**PROBLEM REQUIREMENTS**:
Your output should match the listing below word for word, without any images.

[[ SOURCE DATA open ]]

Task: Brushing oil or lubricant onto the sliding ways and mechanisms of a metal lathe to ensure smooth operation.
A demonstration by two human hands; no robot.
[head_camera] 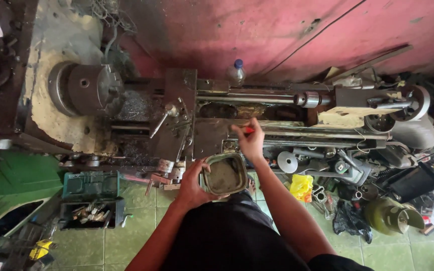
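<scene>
Left hand [192, 185] fingers wrapped round grimy tray [224, 174]; keep level. Right hand [251, 142] fingers pinch red tool [248, 130] over lathe bed [277, 125]; steady strokes advised.

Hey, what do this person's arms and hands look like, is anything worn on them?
Both forearms are bare, with no sleeves in view. The left hand and right hand are bare too: no gloves, and no rings, watch or bracelet that I can make out. Dark clothing covers the body below.

Machine workshop: greasy metal lathe [237, 108]
</scene>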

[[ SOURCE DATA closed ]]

**WORKED SOLUTION**:
Task: Brushing oil or lubricant onto the sliding ways and mechanisms of a metal lathe to ensure smooth operation.
A demonstration by two human hands; no robot.
[head_camera] 
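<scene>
Left hand [192, 185] fingers wrapped round grimy tray [224, 174]; keep level. Right hand [251, 142] fingers pinch red tool [248, 130] over lathe bed [277, 125]; steady strokes advised.

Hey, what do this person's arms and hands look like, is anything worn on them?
Both forearms are bare, with no sleeves in view. The left hand and right hand are bare too: no gloves, and no rings, watch or bracelet that I can make out. Dark clothing covers the body below.

Machine workshop: greasy metal lathe [237, 108]
</scene>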

With this output, the exercise is done.